J’explore l’ambiguité des récits qui forment ce lien en vides, en fantasmes, en souvenirs.
À cela s’entremêle l’histoire particulière de l’agriculture urbaine à Lisbonne, dont les traces se matérialisent dans la végétation et les usages actuels du parc Casal Vistoso*.
*Ces textes font partie d’un travail plus large de collecte d’objets, de plantes et de recherche tinctoriale autour du parc Casal Vistoso.

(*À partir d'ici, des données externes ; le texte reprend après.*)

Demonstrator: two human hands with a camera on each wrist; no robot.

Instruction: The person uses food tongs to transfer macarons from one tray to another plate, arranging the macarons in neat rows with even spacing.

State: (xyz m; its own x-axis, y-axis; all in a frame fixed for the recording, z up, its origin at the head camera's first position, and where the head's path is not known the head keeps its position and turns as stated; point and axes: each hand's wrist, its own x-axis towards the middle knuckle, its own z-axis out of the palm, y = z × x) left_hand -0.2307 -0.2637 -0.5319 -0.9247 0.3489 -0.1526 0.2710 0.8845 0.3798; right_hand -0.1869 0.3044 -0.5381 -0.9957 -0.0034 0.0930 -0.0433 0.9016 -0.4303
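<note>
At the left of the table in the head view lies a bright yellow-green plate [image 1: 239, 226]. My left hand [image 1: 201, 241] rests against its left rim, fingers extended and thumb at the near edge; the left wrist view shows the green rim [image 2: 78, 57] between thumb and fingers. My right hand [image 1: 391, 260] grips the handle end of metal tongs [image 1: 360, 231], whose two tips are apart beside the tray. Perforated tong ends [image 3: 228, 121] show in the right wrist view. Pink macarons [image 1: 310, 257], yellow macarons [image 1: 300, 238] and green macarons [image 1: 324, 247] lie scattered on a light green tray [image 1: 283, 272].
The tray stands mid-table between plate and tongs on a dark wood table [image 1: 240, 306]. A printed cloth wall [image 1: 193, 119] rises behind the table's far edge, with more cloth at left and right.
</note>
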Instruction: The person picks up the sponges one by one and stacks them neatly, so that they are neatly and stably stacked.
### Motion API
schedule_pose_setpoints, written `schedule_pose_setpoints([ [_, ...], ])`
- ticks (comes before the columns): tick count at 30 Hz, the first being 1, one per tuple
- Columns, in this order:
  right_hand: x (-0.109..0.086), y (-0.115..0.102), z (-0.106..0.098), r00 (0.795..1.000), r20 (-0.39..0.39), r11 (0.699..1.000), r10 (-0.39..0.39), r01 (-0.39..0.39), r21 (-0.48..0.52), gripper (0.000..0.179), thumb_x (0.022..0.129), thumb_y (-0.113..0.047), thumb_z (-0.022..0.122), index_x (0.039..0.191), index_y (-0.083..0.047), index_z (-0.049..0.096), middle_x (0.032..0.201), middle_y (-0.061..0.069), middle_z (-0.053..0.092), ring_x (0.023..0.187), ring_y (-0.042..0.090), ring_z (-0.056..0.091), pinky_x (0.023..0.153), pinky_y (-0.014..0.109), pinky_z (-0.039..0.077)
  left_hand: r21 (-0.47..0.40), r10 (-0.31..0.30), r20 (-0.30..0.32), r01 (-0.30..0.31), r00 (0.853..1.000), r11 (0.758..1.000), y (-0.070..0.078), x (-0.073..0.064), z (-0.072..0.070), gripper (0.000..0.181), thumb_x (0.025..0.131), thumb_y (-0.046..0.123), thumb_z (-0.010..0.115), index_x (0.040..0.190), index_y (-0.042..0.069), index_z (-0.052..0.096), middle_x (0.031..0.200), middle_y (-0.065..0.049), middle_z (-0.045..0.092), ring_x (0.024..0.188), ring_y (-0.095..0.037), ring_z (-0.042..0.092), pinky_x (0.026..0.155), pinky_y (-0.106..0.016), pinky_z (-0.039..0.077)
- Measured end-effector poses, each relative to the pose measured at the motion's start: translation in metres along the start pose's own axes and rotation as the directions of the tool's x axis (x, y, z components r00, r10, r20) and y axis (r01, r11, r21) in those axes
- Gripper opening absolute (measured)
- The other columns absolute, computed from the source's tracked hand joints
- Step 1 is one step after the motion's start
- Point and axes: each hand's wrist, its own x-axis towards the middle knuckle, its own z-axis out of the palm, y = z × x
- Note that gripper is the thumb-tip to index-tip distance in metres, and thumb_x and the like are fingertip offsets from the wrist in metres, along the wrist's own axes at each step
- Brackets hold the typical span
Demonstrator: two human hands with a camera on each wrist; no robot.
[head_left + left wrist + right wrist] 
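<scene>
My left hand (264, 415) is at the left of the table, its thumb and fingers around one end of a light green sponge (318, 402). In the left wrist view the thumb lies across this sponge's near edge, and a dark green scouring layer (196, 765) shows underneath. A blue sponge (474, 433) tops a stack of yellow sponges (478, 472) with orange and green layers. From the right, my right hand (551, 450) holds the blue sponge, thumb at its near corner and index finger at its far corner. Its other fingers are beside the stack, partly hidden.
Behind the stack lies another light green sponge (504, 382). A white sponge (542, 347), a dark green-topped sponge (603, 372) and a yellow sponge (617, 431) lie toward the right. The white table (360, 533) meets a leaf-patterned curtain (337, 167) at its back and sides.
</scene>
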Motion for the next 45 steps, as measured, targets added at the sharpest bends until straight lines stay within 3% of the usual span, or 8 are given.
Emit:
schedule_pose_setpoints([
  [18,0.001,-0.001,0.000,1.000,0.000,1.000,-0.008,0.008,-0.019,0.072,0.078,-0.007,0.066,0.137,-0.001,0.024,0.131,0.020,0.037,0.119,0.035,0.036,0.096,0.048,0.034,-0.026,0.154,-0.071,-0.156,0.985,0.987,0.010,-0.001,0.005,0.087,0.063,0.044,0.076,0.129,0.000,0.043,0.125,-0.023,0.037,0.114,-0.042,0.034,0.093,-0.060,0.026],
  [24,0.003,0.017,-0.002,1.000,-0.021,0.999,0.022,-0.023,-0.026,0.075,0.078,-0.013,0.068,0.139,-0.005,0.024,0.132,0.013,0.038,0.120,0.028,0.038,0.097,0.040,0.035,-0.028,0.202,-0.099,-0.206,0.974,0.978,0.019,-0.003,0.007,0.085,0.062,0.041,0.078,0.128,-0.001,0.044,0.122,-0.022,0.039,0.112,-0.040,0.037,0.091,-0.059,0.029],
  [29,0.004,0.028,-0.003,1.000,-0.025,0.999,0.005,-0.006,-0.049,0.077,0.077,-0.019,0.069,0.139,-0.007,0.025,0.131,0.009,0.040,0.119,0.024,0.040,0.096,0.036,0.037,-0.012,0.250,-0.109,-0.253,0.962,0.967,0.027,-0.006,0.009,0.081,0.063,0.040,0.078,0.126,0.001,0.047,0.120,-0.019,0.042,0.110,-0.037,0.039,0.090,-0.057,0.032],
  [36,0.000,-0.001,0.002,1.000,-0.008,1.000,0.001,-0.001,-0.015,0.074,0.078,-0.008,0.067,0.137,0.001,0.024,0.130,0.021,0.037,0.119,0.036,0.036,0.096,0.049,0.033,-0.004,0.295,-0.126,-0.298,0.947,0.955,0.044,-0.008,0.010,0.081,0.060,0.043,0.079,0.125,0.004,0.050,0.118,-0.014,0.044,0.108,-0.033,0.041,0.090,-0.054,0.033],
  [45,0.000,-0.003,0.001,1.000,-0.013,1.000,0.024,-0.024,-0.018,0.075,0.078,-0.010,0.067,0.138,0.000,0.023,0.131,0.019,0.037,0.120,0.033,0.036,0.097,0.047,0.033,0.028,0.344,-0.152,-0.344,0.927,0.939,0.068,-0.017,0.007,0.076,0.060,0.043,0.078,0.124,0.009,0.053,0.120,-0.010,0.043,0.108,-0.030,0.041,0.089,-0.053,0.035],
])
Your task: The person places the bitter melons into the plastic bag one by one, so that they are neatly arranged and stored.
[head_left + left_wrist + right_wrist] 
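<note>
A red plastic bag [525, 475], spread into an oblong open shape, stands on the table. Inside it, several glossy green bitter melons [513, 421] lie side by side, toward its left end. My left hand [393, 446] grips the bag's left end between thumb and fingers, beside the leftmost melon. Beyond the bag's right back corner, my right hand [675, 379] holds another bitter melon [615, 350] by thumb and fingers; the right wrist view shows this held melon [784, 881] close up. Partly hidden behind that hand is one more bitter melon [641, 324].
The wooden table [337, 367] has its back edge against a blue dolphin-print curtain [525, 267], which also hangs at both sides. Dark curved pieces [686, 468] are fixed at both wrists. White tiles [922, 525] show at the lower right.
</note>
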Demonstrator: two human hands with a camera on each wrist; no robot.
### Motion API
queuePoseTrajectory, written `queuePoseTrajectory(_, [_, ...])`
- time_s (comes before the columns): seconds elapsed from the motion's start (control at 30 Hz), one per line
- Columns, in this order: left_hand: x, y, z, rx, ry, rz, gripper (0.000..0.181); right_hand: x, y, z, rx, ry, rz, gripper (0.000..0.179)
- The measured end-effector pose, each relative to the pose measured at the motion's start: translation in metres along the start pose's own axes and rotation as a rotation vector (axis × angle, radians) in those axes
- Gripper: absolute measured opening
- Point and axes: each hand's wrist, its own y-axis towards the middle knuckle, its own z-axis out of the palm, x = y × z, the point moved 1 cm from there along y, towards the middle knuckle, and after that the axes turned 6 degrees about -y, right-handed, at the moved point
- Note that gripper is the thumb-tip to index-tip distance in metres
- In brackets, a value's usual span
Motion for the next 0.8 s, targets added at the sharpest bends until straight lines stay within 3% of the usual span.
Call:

“ 1. La manière dont le sol n’est jamais complètement plat :
on pourrait dire qu’il y a plus de pavés que de béton et les pavés contrairement au béton laissent de la place aux lacunes, aux choses molles, aux hypothèses qui soulèvent les pierres et cognent dans les oublis
2. Les sons d’une langue qui parle en trou de mémoire :
qui parle au travers des peaux mortes et pliées, au travers des sous-sols de la ville-gentrifiée
3. Les odeurs qui sont toutes des histoires qui hantent :
des objets impalpables et sans accroches, l’odeur surtout des cages d’escaliers qui creusent dans un corps jusqu’à l’amnésie
4. Les goûts qui forment l'architecture d'un pays et font aux organes comme de petites morsures :
les blancs d’oeufs qui servaient dans les couvents à empeser les habits, les robes carmélites, les nappes des autels / les jaunes qui depuis sont dans toutes les bouches / les recettes des douceurs conventuelles permises par les sucres arrachés du Brésil ”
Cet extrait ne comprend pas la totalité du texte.